This Week in Fluvio #20

Jan 26, 2022

Welcome to This Week in Fluvio, our weekly newsletter for development updates to Fluvio open source. Fluvio is a distributed, programmable streaming platform written in Rust.

 

Local Connector Development

This week we wanted to walkthrough the process of developing a connector.

We’ll approach connector development in this order:

  1. Build and run your client locally
  2. Package your Client into Docker Image
  3. Load your Connector image into Kubernetes Cluster
  4. Create a new Connector in Fluvio
 

Tools needed to follow this guide

You’ll need the following tools installed

 

Build and Run Your Client Locally

Let’s start with building a simple client.

This client is written in Python, but we have client libraries for Rust, Javascript, Java and Go.

#!/usr/bin/env python3
#
# get-cat-facts.py
# An example Python-based Fluvio connector

from fluvio import Fluvio
import requests
import time

WAIT_SECONDS = 10
CAT_FACTS_API = 'https://catfact.ninja/fact'
CAT_FACTS_TOPIC = 'cat-facts-random'

if __name__ == '__main__':
    # Before entering event loop
    # Connect to cluster and create a producer before we enter loop
    fluvio = Fluvio.connect()
    producer = fluvio.topic_producer(CAT_FACTS_TOPIC)

    # Event loop
    while True:
        # Get random cat fact
        catfact = requests.get(CAT_FACTS_API)

        # Save fact
        producer.send_string(catfact.text)

        # Print fact to container logs
        print(catfact.text)

        # Be polite and control the rate we send requests to external API
        time.sleep(WAIT_SECONDS)

Before we run this code, we need to create the fluvio topic that our client produces data to

$ fluvio topic create cat-facts-random

Install fluvio package:

$ pip install fluvio requests

Running the Python code prints out a new cat fact every 10 seconds

$ python3 ./get-cat-facts.py
{"fact":"Cats bury their feces to cover their trails from predators.","length":59}
{"fact":"Cats step with both left legs, then both right legs when they walk or run.","length":74}

And we verify that these records have made it to the Fluvio cluster by consuming from the topic.
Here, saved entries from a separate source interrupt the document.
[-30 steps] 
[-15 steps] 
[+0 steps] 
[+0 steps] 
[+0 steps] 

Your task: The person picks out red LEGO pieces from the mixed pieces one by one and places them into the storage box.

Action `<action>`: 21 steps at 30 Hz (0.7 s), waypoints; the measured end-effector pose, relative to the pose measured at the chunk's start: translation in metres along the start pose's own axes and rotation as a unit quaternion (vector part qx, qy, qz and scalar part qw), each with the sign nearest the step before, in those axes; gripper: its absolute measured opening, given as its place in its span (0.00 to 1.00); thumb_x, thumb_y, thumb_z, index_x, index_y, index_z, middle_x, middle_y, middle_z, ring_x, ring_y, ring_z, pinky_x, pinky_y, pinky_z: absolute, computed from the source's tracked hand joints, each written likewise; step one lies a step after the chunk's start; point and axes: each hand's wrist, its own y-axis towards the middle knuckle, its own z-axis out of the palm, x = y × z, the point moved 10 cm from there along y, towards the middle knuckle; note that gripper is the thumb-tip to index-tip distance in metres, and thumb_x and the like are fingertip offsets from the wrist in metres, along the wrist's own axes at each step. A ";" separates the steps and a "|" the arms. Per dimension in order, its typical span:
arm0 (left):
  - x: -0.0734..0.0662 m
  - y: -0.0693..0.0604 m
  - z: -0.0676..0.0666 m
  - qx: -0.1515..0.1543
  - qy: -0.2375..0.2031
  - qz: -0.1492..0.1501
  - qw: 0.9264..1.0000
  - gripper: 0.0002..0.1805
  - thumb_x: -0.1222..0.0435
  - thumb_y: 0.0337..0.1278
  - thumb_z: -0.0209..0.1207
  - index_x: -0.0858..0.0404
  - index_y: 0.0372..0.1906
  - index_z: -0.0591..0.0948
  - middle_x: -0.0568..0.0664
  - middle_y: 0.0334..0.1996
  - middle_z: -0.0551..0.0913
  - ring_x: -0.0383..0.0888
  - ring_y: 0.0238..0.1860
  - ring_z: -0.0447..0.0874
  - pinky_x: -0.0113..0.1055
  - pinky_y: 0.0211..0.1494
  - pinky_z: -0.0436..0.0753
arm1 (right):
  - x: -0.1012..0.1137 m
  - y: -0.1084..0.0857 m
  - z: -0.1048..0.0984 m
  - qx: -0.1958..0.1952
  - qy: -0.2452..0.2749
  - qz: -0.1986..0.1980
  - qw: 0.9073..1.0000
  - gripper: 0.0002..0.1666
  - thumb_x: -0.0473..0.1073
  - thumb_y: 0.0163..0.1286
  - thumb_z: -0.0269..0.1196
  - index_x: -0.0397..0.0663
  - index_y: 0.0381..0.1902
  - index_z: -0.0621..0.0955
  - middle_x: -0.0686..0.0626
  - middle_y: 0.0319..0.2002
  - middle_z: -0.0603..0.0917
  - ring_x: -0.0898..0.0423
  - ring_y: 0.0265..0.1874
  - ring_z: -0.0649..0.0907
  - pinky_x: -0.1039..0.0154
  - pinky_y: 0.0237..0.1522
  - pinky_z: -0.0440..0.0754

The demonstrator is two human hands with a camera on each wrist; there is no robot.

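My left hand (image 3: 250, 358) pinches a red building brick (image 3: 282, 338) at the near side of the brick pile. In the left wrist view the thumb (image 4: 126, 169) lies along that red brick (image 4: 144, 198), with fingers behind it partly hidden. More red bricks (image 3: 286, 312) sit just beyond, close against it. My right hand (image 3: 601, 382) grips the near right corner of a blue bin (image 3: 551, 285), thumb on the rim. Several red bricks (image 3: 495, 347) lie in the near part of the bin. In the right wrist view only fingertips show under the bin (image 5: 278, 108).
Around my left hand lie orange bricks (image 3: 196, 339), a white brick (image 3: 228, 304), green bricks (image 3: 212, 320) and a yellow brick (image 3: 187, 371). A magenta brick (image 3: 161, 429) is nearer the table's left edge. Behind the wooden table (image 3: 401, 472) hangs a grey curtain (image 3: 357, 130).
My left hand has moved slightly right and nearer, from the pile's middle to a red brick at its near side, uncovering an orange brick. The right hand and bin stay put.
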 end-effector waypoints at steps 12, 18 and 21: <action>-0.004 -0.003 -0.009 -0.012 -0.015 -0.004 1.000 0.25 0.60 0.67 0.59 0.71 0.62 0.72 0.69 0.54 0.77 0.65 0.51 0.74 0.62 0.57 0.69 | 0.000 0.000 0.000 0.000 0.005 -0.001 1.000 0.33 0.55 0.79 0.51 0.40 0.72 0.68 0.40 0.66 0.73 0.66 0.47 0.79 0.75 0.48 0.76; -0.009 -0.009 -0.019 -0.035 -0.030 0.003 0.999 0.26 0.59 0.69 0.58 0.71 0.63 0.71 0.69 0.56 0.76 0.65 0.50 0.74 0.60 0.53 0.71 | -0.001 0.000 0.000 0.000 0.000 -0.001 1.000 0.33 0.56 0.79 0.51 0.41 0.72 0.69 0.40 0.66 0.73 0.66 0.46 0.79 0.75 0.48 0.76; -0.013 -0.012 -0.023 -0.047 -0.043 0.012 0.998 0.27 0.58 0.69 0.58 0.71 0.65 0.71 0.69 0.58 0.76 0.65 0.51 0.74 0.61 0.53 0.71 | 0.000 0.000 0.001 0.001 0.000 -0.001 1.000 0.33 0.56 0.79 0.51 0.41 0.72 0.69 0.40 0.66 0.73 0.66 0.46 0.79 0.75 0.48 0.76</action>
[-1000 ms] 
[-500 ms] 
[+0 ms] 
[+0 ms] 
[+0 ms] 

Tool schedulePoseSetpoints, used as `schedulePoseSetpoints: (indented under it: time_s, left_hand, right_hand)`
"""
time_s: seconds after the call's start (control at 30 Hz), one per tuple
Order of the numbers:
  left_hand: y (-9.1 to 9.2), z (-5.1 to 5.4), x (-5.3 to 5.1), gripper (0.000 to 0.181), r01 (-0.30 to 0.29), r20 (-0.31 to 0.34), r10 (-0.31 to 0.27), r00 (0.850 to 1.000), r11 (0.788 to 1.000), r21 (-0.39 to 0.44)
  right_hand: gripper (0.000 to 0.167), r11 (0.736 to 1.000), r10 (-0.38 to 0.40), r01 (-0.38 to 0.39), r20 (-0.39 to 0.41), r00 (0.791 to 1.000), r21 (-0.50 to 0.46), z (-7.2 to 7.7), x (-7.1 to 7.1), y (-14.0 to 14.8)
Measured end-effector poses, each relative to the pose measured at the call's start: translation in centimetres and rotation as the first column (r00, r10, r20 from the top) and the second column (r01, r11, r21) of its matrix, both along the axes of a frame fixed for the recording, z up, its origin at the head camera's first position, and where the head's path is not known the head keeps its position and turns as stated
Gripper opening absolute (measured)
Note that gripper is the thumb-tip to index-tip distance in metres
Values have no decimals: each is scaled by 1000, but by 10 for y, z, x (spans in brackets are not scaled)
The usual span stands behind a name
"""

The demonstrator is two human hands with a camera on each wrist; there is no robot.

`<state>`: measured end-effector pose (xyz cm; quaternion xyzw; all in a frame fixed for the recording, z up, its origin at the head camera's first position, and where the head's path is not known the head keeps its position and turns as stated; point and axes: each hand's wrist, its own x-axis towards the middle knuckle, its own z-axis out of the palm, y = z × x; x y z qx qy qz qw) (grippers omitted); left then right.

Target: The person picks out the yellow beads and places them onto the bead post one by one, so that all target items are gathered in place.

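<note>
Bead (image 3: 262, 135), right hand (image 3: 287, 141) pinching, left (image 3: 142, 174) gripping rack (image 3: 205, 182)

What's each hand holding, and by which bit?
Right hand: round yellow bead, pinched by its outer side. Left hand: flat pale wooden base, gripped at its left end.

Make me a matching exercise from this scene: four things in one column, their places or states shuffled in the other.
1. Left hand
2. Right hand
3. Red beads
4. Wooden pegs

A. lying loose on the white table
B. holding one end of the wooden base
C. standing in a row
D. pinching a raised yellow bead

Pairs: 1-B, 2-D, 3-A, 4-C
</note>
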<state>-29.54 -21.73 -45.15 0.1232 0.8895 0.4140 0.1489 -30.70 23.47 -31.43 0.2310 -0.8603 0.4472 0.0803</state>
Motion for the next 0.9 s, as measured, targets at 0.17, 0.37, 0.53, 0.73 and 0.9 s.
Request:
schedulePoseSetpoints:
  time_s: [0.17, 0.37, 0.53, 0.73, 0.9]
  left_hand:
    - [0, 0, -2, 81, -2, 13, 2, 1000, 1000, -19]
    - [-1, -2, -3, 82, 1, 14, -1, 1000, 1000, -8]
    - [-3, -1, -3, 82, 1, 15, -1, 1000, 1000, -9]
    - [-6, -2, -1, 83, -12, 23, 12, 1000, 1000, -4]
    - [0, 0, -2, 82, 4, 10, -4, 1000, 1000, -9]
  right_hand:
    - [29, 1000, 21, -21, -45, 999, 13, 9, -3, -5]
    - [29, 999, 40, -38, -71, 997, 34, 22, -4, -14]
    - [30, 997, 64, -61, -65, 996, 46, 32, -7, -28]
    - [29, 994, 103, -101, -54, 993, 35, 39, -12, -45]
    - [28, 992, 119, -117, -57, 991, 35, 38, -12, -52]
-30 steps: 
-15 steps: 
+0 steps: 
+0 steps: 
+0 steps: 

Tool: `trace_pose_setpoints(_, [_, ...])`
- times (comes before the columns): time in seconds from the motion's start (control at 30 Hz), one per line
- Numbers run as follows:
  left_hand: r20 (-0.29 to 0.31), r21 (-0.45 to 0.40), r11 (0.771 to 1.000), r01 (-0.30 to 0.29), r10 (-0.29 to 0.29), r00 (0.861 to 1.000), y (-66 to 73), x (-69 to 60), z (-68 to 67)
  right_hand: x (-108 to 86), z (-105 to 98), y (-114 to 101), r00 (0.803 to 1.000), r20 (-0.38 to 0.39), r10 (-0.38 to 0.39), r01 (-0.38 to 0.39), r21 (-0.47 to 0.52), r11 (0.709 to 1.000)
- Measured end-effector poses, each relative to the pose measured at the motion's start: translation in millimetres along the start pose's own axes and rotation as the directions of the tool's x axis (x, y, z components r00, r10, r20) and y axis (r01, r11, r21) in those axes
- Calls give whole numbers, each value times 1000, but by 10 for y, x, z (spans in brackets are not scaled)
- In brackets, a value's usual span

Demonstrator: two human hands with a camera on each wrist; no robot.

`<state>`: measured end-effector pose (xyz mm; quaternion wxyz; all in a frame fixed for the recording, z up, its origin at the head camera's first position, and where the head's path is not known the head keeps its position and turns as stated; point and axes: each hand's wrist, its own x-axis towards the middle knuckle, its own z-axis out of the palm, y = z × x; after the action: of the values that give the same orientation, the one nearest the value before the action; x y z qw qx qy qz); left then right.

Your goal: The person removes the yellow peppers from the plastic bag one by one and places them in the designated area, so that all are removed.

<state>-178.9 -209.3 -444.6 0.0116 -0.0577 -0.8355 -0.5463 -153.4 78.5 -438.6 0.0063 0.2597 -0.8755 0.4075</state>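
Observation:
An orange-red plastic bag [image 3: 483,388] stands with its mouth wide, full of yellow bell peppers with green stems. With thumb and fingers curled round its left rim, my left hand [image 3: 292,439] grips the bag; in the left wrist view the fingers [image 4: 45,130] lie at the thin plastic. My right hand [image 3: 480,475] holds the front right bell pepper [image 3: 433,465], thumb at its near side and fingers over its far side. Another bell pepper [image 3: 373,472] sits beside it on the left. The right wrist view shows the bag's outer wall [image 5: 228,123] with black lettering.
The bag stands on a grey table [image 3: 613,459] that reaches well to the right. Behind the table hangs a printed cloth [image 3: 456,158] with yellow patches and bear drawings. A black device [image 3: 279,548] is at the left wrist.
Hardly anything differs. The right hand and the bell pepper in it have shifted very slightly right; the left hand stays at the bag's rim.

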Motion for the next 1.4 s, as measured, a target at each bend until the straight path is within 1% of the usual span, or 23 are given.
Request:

$ fluvio consume cat-facts-random -B
Consuming records from the beginning of topic 'cat-facts-random'
{"fact":"Cats bury their feces to cover their trails from predators.","length":59}
{"fact":"Cats step with both left legs, then both right legs when they walk or run.","length":74}
 

Package Your Client into Docker Image

Now that we have verfied that our client works locally, we need to package it for Kubernetes. We do that by defining our data connector runtime environment with a Dockerfile.

We use the python base image to keep things simple.

Then we create a new user fluvio with a home directory (in /home/fluvio).

This is required for all connectors. The Fluvio cluster shares information with the fluvio user on startup.

# Dockerfile
FROM python

# Copy our python script into the connector image
COPY get-cat-facts.py /usr/local/sbin/get-cat-facts.py
RUN chmod +x /usr/local/sbin/get-cat-facts.py

# This is required to connect to a cluster
# Connectors run as the `fluvio` user
ENV USER=fluvio
RUN useradd --create-home "$USER"
USER $USER

# Install dependencies
RUN pip install fluvio requests

# Start script on start
ENTRYPOINT get-cat-facts.py
 

Build and Test the Container

You can build the Docker image with this command.

$ docker build -t infinyon/fluvio-connect-cat-facts .

The image should have been created

$ docker images
REPOSITORY                          TAG            IMAGE ID       CREATED         SIZE
infinyon/fluvio-connect-cat-facts   latest         08ced64017f0   5 seconds ago   936MB
...

Start a the container with this docker command

$ docker run -it --rm -v $HOME/.fluvio:/home/fluvio/.fluvio --network host infinyon/fluvio-connect-cat-facts
{"fact":"In the 1750s, Europeans introduced cats into the Americas to control pests.","length":75}
...
<CTRL>-C

You can check out docker run --help if you want a description of what these do, so I’ll describe why you want to use them instead.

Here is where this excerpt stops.